17.57 [Jonathan Gray] Yes, so a very useful tool to assist with the enforcement of judgments is obtaining what is called an order for oral examination. Here, the judgment data has to appear before the court where he or she is then questioned about the nature and extent of assets that he or she owns. And they’ll have to disclose, for example, details of their income bank accounts held any real property, shares or securities, and indeed any other assets or property owned, for example, cars or boats or even airplanes. The judgment debtor will also usually have to swear an affidavit swearing or knows about his or her assets. If the judgment debtor fails to attend the court, that is after they’ve been properly served with the order requiring them to attend. The judgment debtor is liable to be found in contempt of court and indeed at risk of imprisonment. So, as a result, oral examination can be quite a persuasive tool for assisting with enforcement and quite often can lead to a voluntary settlement, as the judgment debtor may see that one way or another payment is inevitable.

19.12 [Margaret Wo] Very interesting, would there be any other methods of persuasion so to speak, or of putting pressure on a judgment debtor and to compel them or encourage them to pay up?

19.22 [Matthew Love] Yeah. Now, there are several other methods to try to get a judgment debtor to pay his debt. And one method that is commonly used is obtaining what is called a prohibition order. And what that is it’s an order preventing the judgment debtor from leaving Hong Kong until the judgment some is paid. Now, this can be useful if the judgment debtor is taking evasive action, you know, for example, evading service of an order for oral examination, which requires personal service, and it’s believed that the judgment debtor is about to leave Hong Kong and likely to cause difficulties and enforcing the judgment against him.

20.00 This is a very powerful and can be quite persuasive method, particularly if the judgment debtor needs to travel and is restricted from leaving Hong Kong because of that.

20.09 [Jonathan Gray] Another method of persuasion, rather than strictly being a method of enforcement is presenting or threatening to present a bankruptcy petition. That is if the judgment debtor is a is an individual or winding up petition, or if the judgment debtor as a company. In both cases, this needs first of all, a statutory demand to be made, and a failure to settle the judgment debt within 21 days, then provides grounds for the presenting that the that the petition.

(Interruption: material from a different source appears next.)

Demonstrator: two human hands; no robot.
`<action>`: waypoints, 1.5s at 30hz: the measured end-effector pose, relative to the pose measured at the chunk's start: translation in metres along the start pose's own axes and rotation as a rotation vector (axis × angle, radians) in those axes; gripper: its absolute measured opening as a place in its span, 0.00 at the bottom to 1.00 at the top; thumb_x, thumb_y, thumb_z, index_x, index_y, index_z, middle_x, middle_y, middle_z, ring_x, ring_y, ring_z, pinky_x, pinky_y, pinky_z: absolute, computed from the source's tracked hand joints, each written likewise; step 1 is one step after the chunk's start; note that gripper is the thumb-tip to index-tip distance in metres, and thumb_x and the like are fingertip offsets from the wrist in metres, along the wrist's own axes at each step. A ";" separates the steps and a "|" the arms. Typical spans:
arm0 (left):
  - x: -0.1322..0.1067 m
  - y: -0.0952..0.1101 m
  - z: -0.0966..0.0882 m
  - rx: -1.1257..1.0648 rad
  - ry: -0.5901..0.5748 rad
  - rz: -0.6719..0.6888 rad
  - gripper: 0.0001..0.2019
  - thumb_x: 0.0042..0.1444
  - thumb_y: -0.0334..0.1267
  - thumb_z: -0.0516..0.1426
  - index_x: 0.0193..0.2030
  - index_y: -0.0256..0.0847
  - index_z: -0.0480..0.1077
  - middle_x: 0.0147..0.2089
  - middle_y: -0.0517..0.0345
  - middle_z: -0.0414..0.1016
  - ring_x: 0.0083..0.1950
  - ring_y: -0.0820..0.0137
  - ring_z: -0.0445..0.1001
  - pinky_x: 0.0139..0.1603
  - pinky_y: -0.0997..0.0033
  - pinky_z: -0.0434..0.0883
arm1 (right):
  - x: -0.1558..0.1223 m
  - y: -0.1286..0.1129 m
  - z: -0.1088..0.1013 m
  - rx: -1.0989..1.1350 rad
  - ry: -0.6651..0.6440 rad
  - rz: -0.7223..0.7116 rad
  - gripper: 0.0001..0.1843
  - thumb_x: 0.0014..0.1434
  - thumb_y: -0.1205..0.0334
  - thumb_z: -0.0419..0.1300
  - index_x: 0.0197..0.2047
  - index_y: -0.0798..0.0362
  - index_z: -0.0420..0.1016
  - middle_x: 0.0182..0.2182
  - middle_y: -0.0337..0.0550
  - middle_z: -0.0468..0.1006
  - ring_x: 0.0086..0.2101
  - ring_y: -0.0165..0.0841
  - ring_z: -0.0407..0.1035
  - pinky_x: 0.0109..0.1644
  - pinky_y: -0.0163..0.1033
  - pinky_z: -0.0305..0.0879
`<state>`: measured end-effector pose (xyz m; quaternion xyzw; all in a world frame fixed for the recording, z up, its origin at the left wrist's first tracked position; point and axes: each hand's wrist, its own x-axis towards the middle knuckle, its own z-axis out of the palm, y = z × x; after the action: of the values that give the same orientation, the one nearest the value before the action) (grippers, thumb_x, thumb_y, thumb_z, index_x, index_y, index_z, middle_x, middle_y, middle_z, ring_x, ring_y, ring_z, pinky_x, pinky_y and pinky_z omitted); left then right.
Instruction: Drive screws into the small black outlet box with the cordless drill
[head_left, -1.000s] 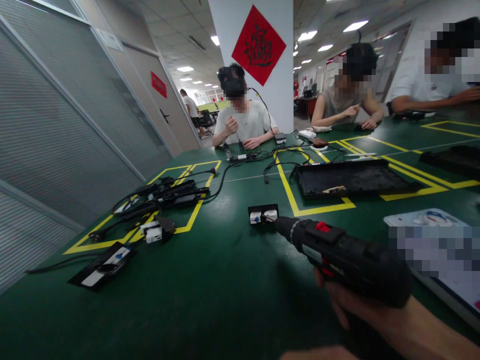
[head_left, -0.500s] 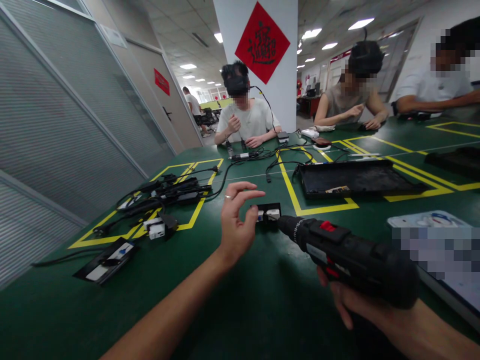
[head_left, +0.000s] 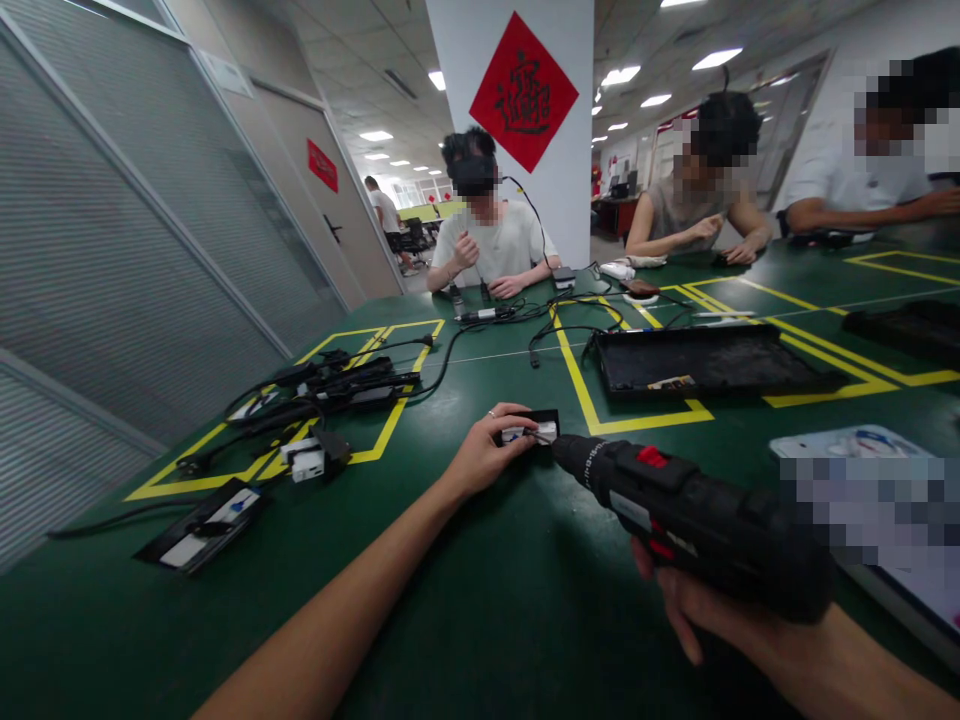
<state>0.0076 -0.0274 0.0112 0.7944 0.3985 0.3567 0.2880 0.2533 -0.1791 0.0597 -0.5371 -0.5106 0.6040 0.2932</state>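
My right hand [head_left: 712, 600] is wrapped round the handle of a black cordless drill [head_left: 682, 510] with red details, its chuck pointing left. A thin bit [head_left: 541, 437] runs from the chuck to a small open black case [head_left: 546, 417] with white parts inside, lying on the green table. My left hand [head_left: 491, 450] is at this case, thumb and index finger closed together in front of it, close to the bit's tip. What sits between those fingertips is too small to make out. The left hand partly covers the case.
To the left lie a similar black case [head_left: 196, 530], a white adapter block [head_left: 306, 460] and tangled black cables [head_left: 352, 385]. A large black tray [head_left: 712, 360] and a tablet-like device [head_left: 870, 520] are to the right. Across the table sits a person [head_left: 491, 235]; two others are at the right.
My left hand has lowered from above onto the front of the small case, and its spread fingers have closed near the bit. The drill has hardly moved.
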 end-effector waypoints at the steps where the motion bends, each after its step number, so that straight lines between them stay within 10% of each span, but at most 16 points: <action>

20.45 The disadvantages here are, however, that the judgment creditor then loses control of the process. Once the bankruptcy order or the lining up order is made, because then what happens is a trustee in bankruptcy or liquidators are appointed. They then take control over the judgment, debtors assets, and the judgment creditor takes his or her place as an unsecured creditor, meaning that they will typically recover less than the full amount of the judgment debt. But in certain cases, the threat of presenting a winding up or bankruptcy petition can be quite effective. In bankruptcy cases, bankruptcy orders potentially can have an impact on a professional person’s career. So, for example, a bankrupt may not be able to practice and certain professions for example, a lawyer or an insurance agent and bankruptcy working in the in the banking sector, are required under the Banking Ordinance to inform his or her employer of his or his or her bankruptcy while companies the presentation of a winding up petition often acts as a trigger for certain matters. For example, in most if not all financing documents, it will be a trigger for default and making any sums loaned immediately repayable. So, in both of these cases, the mere threat of presenting either a bankruptcy petition or a winding up petition can be quite persuasive.

22.23 [Margaret Wo] What about the situation where you as the judgment creditor or the plaintiff has evidence or you have knowledge or you suspect really strong suspicions that the debtor is now dissipating their assets in order to avoid enforcement? Or that you there’s a severe, there’s a really strong risk that that is in fact the case. What is if there anything can the judgment creditor do?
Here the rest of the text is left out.